While this major shift of focus is mainly benefic for the film, making it less dependent on the blueprint, instead using it wisely to create it’s own universe – one coherent with its time, sense of history and cultural subjects – it’s in the position which the central character (the girl Sakuku) occupies in the game that I find its biggest trouble. Exactly like Pauline in Pauline à la plage Sakuku is an observer. But while Pauline is an active observer – who knows everything that is happening to everyone but chose to not use the information and whose involvement is less determined by a need to live than a need to observe – Sakuku is a passive one, a contemplative observer if you like it, who prefers to step back to gaze at the vistas and gets more often caught in situations than deliberately chooses to be in them. It is this sketching of the character as an almost lethargic memories collector – of other people’s lives mainly – that weakens the film, even more when that position is never fully assumed and worked in depth as a radical decision or incapability of Sakuku herself. It seems instead that, in trying to have the same dynamic as in Pauline, the director has forgotten about Sakuku as the ruler of the game and makes her, by default, a static spectator and sometimes a pawn, to be honest. Without her vision we are just left with a nice summer breeze, a quite forgettable one, and the group dynamics and intersections lose their value. Rohmer is obviously not just evoked by the film’s narrative structure but also in its style in an evident attempt to draw his clear and precise framing and stripped down revealing photography. Well, what looks simple and effortless in Rohmer trademark style always seemed to me very difficult to achieve and it’s due to Fukada’s naive belief of its easiness that the film seems really to fail. Never dull and with solid performances but already gone as a fleeting memory. As a memory of somebody else’s life.
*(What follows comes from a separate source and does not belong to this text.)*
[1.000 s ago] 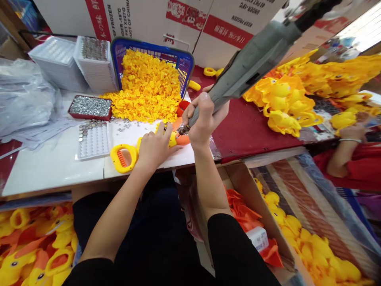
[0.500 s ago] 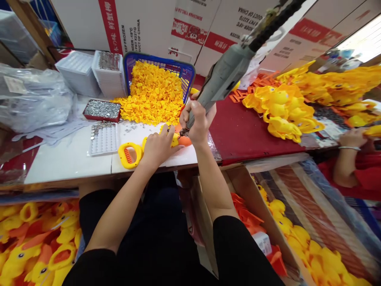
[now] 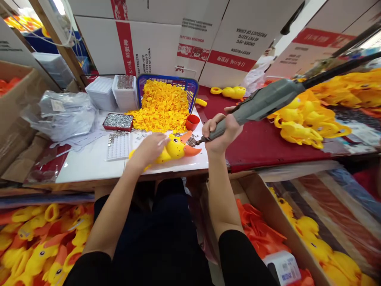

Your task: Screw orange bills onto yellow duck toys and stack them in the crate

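A grey power screwdriver (image 3: 258,103) is wrapped in the fingers of my right hand (image 3: 222,133). Its bit points down and left, just beside the orange beak of a yellow plastic duck toy (image 3: 175,149). The toy lies on its side on the white board (image 3: 86,165), with its beak parted to the right. My left hand (image 3: 151,149) grips the toy's body from above and hides much of its handle end. A small pile of dark screws (image 3: 191,141) sits near the beak.
Behind the toy, a blue basket (image 3: 194,89) spills small yellow parts. A red cup (image 3: 193,122), a red tray of metal bits (image 3: 118,122) and a white dimpled tray (image 3: 118,147) stand around it. Boxes of duck toys (image 3: 41,254) and orange parts (image 3: 258,226) sit below the table.
The screwdriver has tilted from steep to slanting right, and its bit has come away from the toy. The duck's head now shows, and my left hand has shifted left along its body.
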Demonstrator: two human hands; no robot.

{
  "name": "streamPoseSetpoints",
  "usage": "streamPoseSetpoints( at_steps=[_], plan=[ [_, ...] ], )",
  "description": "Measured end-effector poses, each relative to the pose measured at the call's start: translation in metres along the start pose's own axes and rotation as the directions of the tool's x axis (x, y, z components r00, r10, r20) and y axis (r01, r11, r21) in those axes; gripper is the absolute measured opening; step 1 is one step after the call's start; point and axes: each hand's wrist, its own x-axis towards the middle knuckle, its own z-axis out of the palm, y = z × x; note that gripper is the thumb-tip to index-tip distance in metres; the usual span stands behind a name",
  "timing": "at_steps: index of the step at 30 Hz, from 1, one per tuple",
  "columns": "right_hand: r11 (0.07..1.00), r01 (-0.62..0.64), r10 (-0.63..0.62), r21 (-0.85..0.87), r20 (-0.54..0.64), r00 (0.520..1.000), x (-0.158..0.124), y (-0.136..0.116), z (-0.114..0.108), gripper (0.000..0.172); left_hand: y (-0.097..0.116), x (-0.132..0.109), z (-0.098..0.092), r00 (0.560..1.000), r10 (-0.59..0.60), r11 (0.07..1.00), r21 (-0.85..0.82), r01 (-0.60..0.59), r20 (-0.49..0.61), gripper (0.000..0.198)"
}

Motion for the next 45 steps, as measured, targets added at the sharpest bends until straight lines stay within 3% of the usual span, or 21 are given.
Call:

The second and last feature of the day was The Owners (dir. Adilkhan Yerzhanov). It is a film of an admirable visual composition, with highly stylized (from the framing to the colour palette) shots that, per se, are sometimes enough to mesmerise you. The way they work when putted all together is something of a different nature.
Quite early in the film we are introduced to some absurdism (both in its mundane and philosophical sense) that later develops into magical realism (hints of Kusturica) and, through means of deadpan humour, laconic expression (bits of Kaurismaki) and kafkian elements, result in, above all, a parabolical object. Yes, quite a lot of name dropping, which is not only necessary to describe the tone of the film but also to fairly translate how its nature and structure are developed around an agenda of themes and recur to all said elements as mechanical devices of demonstration (asking and immediately answering) rather than reflection or evocation, thus closing the spectator’s way to any questioning, any ambivalence: every object, character, word or movement are invariably constrained as a symbol, a representative of something else.
The story is of three siblings who, unable to keep on living in Kazakhstan’s biggest city Almaty, move to a small house they inherited from their mother in the countryside. Then they find an oppositor in the village’s thug leader (who’ve been living in the house illegally for years) and later in everyone and everything surrounding them. Throughout the film we watch their misadventures while trying to fight for their right to justice and property in a society based on corruption and violence. We watch them walking to death, having no chance to overcome their obstacles and perishing one by one, in a terribly grim (but not really nihilistic) depiction of individual rights in Kazakhstan’s contemporary society. From the three siblings (two boys and a girl) one is less schematic – due in large part to Yerbolat Yerzhan strong presence and performance – and the cinematography and style are visually stunning but the feeling is a bit the same as attending a class and everything imminently cinematic is suffocated by that didactic feeling.